The output is a word-for-word repeat of the listing below, free of images.

================================

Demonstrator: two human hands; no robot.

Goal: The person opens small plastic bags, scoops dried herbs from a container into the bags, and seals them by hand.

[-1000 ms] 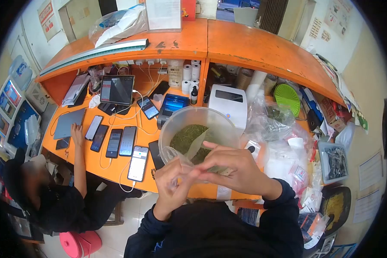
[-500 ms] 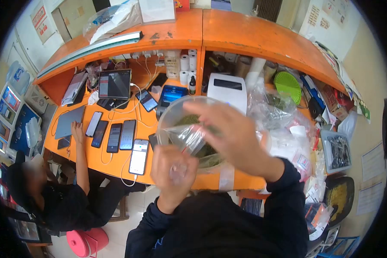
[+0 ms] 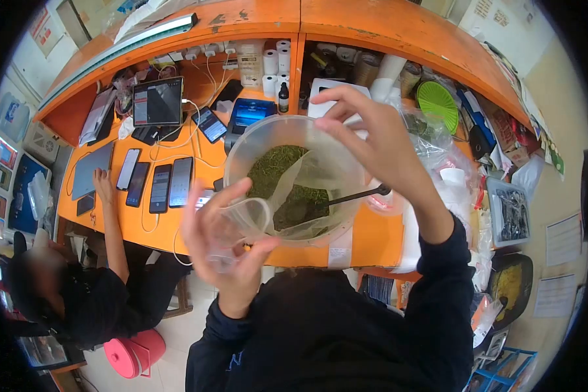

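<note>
My left hand (image 3: 225, 238) is wrapped around a clear plastic cup (image 3: 245, 219) at the near left side of a translucent round tub (image 3: 242, 140). The cup tilts with its mouth toward the tub. My right hand (image 3: 372, 130) hovers over the tub's far right rim, fingers bent and apart, with nothing visible in them. Inside the tub lie finely cut green leaves (image 3: 274, 163) and a clear plastic bag (image 3: 294, 176). A black scoop (image 3: 300, 212) rests in there, its long handle leaning out over the right rim.
Several phones (image 3: 160, 189) with cables, a tablet (image 3: 157, 101) and a blue-topped printer (image 3: 248, 117) lie to the left. A seated co-worker's hand (image 3: 102, 183) is beside a laptop (image 3: 93, 171). Plastic bags (image 3: 431, 150) and a green strainer-like item (image 3: 438, 106) are on the right.
My left hand has gone from a fist to fingers spread around the cup, moving left. My right hand has risen from over the tub's middle to its far rim, uncovering the scoop and leaves.
</note>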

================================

▸ Answer for this exercise
Demonstrator: two human hands; no robot.

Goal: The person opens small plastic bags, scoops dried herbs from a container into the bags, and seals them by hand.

[-1000 ms] 
[-500 ms] 
[+0 ms] 

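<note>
My left hand (image 3: 225, 238) is wrapped around a clear plastic cup (image 3: 245, 219) at the near left side of a translucent round tub (image 3: 242, 140). The cup tilts with its mouth toward the tub. My right hand (image 3: 372, 130) hovers over the tub's far right rim, fingers bent and apart, with nothing visible in them. Inside the tub lie finely cut green leaves (image 3: 274, 163) and a clear plastic bag (image 3: 294, 176). A black scoop (image 3: 300, 212) rests in there, its long handle leaning out over the right rim.
Several phones (image 3: 160, 189) with cables, a tablet (image 3: 157, 101) and a blue-topped printer (image 3: 248, 117) lie to the left. A seated co-worker's hand (image 3: 102, 183) is beside a laptop (image 3: 93, 171). Plastic bags (image 3: 431, 150) and a green strainer-like item (image 3: 438, 106) are on the right.
My left hand has gone from a fist to fingers spread around the cup, moving left. My right hand has risen from over the tub's middle to its far rim, uncovering the scoop and leaves.
</note>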

The answer given is complete as it stands.